For 1) and 2), we propose to extend existing ANALYZE-scan table AM routines in patch
"0001-ANALYZE-tableam-API-change.patch" which add three more APIs:
scan_analyze_beginscan(), scan_analyze_sample_tuple(), scan_analyze_endscan(). This provides
more convenience and table AMs can take more control of every step of sampling rows. Meanwhile,
with the new structure named "AcquireSampleContext", we can acquire extra info (eg: physical position,
physical size) except the real columns values.
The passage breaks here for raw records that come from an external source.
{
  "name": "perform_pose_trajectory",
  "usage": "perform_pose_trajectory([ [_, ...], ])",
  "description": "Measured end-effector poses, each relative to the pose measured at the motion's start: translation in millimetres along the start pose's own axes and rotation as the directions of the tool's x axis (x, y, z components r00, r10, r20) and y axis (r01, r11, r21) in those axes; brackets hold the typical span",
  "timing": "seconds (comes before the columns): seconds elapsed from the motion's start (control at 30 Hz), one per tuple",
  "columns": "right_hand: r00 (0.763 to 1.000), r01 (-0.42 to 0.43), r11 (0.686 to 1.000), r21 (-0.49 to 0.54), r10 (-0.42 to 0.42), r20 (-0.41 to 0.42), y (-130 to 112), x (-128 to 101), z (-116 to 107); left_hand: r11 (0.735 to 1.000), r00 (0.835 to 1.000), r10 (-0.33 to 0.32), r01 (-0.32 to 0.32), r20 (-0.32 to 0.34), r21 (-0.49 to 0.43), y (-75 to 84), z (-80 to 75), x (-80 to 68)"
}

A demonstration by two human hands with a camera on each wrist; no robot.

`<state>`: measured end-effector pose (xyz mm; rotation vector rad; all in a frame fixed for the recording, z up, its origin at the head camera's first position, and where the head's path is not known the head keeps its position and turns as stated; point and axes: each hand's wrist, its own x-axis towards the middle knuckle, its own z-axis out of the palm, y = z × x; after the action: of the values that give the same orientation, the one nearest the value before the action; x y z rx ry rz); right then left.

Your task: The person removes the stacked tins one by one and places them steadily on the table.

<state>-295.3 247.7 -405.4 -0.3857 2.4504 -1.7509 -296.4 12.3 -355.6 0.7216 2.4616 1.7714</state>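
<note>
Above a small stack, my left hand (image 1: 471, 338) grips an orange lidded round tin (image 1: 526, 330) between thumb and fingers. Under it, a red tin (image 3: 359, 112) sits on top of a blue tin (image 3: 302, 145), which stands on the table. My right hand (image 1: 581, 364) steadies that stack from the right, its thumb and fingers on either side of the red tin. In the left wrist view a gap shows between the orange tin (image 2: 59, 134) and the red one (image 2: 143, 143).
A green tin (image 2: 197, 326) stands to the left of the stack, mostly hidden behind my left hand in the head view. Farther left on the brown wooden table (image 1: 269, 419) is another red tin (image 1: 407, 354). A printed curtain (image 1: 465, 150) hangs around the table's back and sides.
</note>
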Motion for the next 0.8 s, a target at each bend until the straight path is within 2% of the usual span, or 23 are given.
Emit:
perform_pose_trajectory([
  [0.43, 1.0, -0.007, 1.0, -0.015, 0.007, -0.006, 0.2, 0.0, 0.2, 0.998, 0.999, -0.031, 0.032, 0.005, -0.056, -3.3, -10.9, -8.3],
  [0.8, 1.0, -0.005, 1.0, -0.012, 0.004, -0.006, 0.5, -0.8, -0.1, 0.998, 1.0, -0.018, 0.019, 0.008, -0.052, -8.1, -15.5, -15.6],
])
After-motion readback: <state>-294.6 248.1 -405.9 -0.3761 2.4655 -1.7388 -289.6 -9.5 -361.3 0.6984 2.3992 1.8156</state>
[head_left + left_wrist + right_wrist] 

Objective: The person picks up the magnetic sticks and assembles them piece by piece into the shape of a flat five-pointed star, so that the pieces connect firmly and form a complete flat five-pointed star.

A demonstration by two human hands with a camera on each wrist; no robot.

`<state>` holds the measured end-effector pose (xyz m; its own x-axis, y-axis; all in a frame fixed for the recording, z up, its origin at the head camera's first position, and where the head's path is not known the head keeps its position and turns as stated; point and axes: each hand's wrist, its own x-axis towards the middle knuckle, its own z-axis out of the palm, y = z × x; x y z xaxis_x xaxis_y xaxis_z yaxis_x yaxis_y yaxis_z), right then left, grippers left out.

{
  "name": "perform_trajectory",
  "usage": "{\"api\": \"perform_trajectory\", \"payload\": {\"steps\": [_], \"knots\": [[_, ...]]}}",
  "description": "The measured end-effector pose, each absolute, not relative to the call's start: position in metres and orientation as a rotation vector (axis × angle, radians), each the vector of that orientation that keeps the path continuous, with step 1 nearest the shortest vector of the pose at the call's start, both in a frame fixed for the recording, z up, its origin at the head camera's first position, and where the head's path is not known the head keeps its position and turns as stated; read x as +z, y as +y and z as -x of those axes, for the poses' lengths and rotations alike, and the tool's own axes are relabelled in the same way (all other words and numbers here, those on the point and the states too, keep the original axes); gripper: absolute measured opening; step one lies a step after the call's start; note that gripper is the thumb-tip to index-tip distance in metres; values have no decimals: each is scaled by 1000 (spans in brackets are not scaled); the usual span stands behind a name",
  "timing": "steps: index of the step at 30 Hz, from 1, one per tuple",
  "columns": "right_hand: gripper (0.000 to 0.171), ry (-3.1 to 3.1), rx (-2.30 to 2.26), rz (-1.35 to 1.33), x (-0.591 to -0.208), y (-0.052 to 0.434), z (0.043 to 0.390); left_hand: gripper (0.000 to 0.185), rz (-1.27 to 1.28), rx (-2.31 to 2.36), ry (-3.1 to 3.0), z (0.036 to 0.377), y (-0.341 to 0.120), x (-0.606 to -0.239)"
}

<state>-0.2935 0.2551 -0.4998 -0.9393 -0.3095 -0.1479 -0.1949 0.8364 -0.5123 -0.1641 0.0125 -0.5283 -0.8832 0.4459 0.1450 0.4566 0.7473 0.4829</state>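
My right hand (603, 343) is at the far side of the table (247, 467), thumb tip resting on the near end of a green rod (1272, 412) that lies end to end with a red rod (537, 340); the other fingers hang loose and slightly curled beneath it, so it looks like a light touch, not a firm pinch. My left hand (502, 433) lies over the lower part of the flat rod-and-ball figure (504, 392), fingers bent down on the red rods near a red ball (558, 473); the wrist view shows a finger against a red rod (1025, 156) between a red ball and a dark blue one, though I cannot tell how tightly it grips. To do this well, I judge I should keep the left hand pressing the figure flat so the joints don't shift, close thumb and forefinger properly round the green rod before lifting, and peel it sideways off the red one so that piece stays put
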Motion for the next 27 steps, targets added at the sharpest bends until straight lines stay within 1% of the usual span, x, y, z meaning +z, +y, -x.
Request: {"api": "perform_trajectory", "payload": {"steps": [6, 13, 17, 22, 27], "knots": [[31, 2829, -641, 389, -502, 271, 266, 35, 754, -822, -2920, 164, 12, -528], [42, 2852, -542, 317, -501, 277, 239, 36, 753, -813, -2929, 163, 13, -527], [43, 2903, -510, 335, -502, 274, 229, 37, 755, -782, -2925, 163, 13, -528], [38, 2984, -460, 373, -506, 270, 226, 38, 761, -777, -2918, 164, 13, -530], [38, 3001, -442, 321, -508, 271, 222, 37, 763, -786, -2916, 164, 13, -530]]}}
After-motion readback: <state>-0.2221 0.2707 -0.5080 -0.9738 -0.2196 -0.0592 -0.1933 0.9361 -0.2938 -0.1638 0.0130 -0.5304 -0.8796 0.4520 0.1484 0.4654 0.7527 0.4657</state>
For 3), we hope we can have a similar mechanism with RelOptInfo->rows which is calculated from
 (RelOptInfo->tuples * Selectivity), we can calculate RelOptInfo->pages with a page selectivity which
is base on the selected zedstore columns.  0002-Planner-can-estimate-the-pages-based-on-the-columns-.patch
shows one idea that adding the `stadiskfrac` to pg_statistic and planner use it to estimate the 
RelOptInfo->pages.

0003-ZedStore-use-extended-ANAlYZE-API.patch is attached to only show how Zedstore use the
previous patches to achieve:
1. use logical block id to acquire the sample rows.
2. can only acquire sample rows from specified column c1, this is used when user only analyze table
    on specified columns eg: "analyze zs (c1)".
3 when ANALYZE, zedstore table AM provided extra disksize info, then ANALYZE compute the
    physical fraction statistic of each column and planner use it to estimate the IO cost based on
    the selected columns. 

Thanks,
Pengzhou
Attachment

Re: [Proposal] Extend TableAM routines for ANALYZE scan

From
Julien Rouhaud
Date:
Hello,

On Thu, Dec 5, 2019 at 11:14 AM Pengzhou Tang <ptang@pivotal.io> wrote:
>
> When hacking the Zedstore, we need to get a more accurate statistic for zedstore and we
> faced some restrictions:
> 1) acquire_sample_rows() always use RelationGetNumberOfBlocks to generate sampling block
>     numbers, this is not friendly for zedstore which wants to use a logical block number and might also
>     not friendly to non-block-oriented Table AMs.
> 2) columns of zedstore table store separately, so columns in a row have a different physical position,
>     tid in a tuple is invalid for zedstore which means the correlation statistic is incorrect for zedstore.
> 3) RelOptInfo->pages is not correct for Zedstore if we only access partial of the columns which make
>    the IO cost much higher than the actual cost.
>
> For 1) and 2), we propose to extend existing ANALYZE-scan table AM routines in patch
> "0001-ANALYZE-tableam-API-change.patch" which add three more APIs:
> scan_analyze_beginscan(), scan_analyze_sample_tuple(), scan_analyze_endscan(). This provides
> more convenience and table AMs can take more control of every step of sampling rows. Meanwhile,
> with the new structure named "AcquireSampleContext", we can acquire extra info (eg: physical position,
> physical size) except the real columns values.
>
> For 3), we hope we can have a similar mechanism with RelOptInfo->rows which is calculated from
>  (RelOptInfo->tuples * Selectivity), we can calculate RelOptInfo->pages with a page selectivity which
> is base on the selected zedstore columns.  0002-Planner-can-estimate-the-pages-based-on-the-columns-.patch
> shows one idea that adding the `stadiskfrac` to pg_statistic and planner use it to estimate the
> RelOptInfo->pages.
>
> 0003-ZedStore-use-extended-ANAlYZE-API.patch is attached to only show how Zedstore use the
> previous patches to achieve:
> 1. use logical block id to acquire the sample rows.
> 2. can only acquire sample rows from specified column c1, this is used when user only analyze table
>     on specified columns eg: "analyze zs (c1)".
> 3 when ANALYZE, zedstore table AM provided extra disksize info, then ANALYZE compute the
>     physical fraction statistic of each column and planner use it to estimate the IO cost based on
>     the selected columns.

I couldn't find an entry for that patchset in the next commitfest.
Could you register it so that it won't be forgotten?